▸ **Task brief**: Down to the last line, print the material below verbatim.

▸ **The data**:
+ + + + + + +

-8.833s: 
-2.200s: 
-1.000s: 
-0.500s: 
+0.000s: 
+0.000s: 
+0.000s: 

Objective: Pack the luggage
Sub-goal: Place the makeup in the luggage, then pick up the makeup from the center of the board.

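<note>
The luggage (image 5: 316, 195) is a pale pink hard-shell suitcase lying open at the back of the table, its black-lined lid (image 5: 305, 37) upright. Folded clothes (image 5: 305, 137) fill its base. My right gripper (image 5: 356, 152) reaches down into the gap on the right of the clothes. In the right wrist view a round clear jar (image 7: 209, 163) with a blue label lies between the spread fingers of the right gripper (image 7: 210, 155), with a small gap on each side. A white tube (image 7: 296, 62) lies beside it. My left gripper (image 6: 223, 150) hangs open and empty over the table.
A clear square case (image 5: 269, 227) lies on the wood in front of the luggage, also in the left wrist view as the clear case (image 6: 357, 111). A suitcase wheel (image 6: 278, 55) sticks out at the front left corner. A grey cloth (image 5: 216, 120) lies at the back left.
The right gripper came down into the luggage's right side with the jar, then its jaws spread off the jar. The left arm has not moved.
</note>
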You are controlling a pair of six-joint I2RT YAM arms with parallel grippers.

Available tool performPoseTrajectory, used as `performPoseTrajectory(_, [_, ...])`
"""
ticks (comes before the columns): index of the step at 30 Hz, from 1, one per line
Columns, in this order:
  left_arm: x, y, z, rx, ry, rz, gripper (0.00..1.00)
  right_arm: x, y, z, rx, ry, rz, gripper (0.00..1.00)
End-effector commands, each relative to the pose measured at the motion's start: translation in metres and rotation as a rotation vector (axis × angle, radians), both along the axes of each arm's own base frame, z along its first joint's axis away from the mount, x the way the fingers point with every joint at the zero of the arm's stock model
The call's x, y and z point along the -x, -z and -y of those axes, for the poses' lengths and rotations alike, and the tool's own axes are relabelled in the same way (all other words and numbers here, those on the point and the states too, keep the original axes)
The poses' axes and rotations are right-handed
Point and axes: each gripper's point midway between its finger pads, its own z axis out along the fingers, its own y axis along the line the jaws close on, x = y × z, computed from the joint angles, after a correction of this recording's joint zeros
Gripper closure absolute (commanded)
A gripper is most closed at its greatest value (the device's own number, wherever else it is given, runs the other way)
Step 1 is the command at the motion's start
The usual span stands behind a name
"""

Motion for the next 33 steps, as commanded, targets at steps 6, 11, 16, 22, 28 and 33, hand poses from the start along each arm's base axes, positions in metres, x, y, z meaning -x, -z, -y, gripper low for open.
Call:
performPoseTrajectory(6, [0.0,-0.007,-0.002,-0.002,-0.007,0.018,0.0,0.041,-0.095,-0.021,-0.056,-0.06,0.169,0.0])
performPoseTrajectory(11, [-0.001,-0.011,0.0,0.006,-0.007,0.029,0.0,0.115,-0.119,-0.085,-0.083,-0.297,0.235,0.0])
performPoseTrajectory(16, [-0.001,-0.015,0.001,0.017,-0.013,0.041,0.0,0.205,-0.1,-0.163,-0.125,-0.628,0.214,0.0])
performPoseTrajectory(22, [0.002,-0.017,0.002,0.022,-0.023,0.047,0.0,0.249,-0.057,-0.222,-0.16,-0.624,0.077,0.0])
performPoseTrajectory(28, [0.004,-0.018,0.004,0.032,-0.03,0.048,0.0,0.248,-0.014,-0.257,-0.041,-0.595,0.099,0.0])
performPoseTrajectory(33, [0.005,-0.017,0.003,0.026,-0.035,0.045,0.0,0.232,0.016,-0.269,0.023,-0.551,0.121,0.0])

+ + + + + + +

▸ **Solution**:
-8.833s: 
-2.200s: 
-1.000s: 
-0.500s: 
+0.000s: 
+0.000s: 
+0.000s: 

Objective: Pack the luggage
Sub-goal: Place the makeup in the luggage, then pick up the makeup from the center of the board.

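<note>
The luggage (image 5: 316, 195) is a pale pink hard-shell suitcase lying open at the back of the table, its black-lined lid (image 5: 305, 37) upright. Folded clothes (image 5: 305, 137) fill its base. My right gripper (image 5: 356, 152) reaches down into the gap on the right of the clothes. In the right wrist view a round clear jar (image 7: 209, 163) with a blue label lies between the spread fingers of the right gripper (image 7: 210, 155), with a small gap on each side. A white tube (image 7: 296, 62) lies beside it. My left gripper (image 6: 223, 150) hangs open and empty over the table.
A clear square case (image 5: 269, 227) lies on the wood in front of the luggage, also in the left wrist view as the clear case (image 6: 357, 111). A suitcase wheel (image 6: 278, 55) sticks out at the front left corner. A grey cloth (image 5: 216, 120) lies at the back left.
The right gripper came down into the luggage's right side with the jar, then its jaws spread off the jar. The left arm has not moved.
</note>
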You are controlling a pair of six-joint I2RT YAM arms with parallel grippers.

Available tool performPoseTrajectory, used as `performPoseTrajectory(_, [_, ...])`
"""
ticks (comes before the columns): index of the step at 30 Hz, from 1, one per line
Columns, in this order:
  left_arm: x, y, z, rx, ry, rz, gripper (0.00..1.00)
  right_arm: x, y, z, rx, ry, rz, gripper (0.00..1.00)
End-effector commands, each relative to the pose measured at the motion's start: translation in metres and rotation as a rotation vector (axis × angle, radians), both along the axes of each arm's own base frame, z along its first joint's axis away from the mount, x the way the fingers point with every joint at the zero of the arm's stock model
The call's x, y and z point along the -x, -z and -y of those axes, for the poses' lengths and rotations alike, and the tool's own axes are relabelled in the same way (all other words and numbers here, those on the point and the states too, keep the original axes)
The poses' axes and rotations are right-handed
Point and axes: each gripper's point midway between its finger pads, its own z axis out along the fingers, its own y axis along the line the jaws close on, x = y × z, computed from the joint angles, after a correction of this recording's joint zeros
Gripper closure absolute (commanded)
A gripper is most closed at its greatest value (the device's own number, wherever else it is given, runs the other way)
Step 1 is the command at the motion's start
The usual span stands behind a name
"""

Motion for the next 33 steps, as commanded, targets at steps 6, 11, 16, 22, 28 and 33, hand poses from the start along each arm's base axes, positions in metres, x, y, z meaning -x, -z, -y, gripper low for open.
Call:
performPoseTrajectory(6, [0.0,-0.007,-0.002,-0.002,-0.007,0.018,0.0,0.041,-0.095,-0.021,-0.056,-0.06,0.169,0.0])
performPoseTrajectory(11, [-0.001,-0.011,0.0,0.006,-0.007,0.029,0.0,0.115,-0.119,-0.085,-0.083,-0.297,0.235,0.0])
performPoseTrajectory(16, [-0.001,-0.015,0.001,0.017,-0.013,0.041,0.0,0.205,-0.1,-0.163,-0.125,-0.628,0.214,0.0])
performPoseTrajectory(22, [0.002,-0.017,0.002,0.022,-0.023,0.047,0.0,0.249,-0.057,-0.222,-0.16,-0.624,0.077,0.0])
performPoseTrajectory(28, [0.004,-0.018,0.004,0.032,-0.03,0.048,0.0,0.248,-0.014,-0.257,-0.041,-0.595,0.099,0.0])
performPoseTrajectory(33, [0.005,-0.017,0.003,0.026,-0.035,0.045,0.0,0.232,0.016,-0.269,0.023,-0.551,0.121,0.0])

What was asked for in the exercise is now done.